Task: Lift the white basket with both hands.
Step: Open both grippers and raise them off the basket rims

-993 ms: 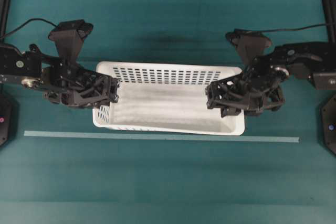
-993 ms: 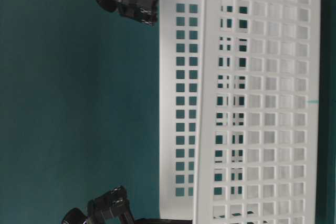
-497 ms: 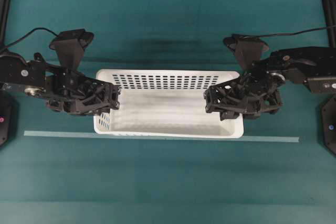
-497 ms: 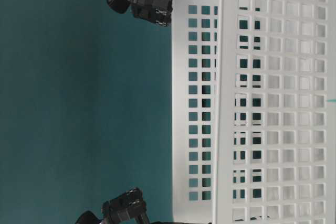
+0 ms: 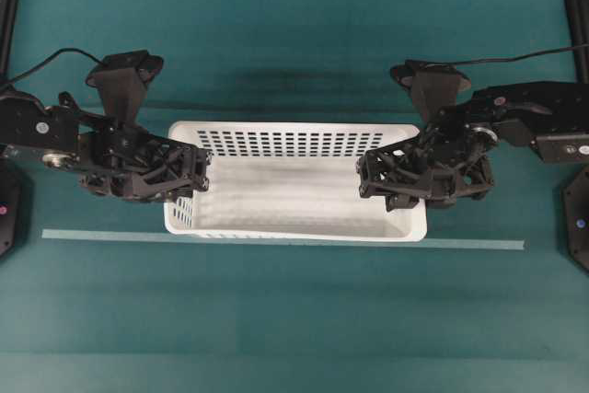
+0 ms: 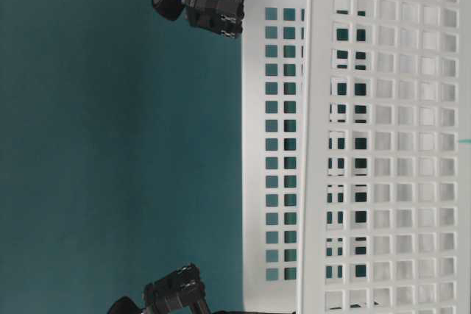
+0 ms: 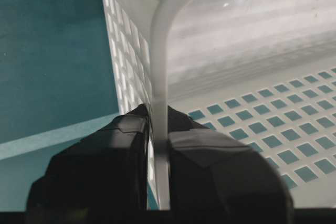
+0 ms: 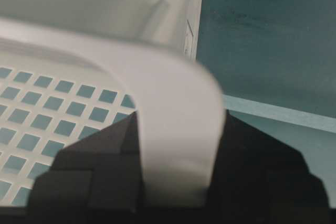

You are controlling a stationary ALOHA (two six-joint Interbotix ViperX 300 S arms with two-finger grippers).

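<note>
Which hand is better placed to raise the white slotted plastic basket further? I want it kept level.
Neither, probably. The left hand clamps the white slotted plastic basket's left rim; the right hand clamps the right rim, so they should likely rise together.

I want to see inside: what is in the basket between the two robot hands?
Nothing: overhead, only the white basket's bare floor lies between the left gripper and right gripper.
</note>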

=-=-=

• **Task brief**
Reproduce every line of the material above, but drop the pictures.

• **Result of the task**
Task: Lift the white basket with both hands.
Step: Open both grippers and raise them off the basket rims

-993 ms: 
-993 ms: 
-497 ms: 
-497 ms: 
+0 ms: 
+0 ms: 
+0 ms: 
+0 ms: 

You are controlling a stationary ALOHA (two six-joint Interbotix ViperX 300 S arms with two-finger grippers).

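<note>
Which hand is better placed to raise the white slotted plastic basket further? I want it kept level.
Neither, probably. The left hand clamps the white slotted plastic basket's left rim; the right hand clamps the right rim, so they should likely rise together.

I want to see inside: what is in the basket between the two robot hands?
Nothing: overhead, only the white basket's bare floor lies between the left gripper and right gripper.
</note>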

The answer was given in full.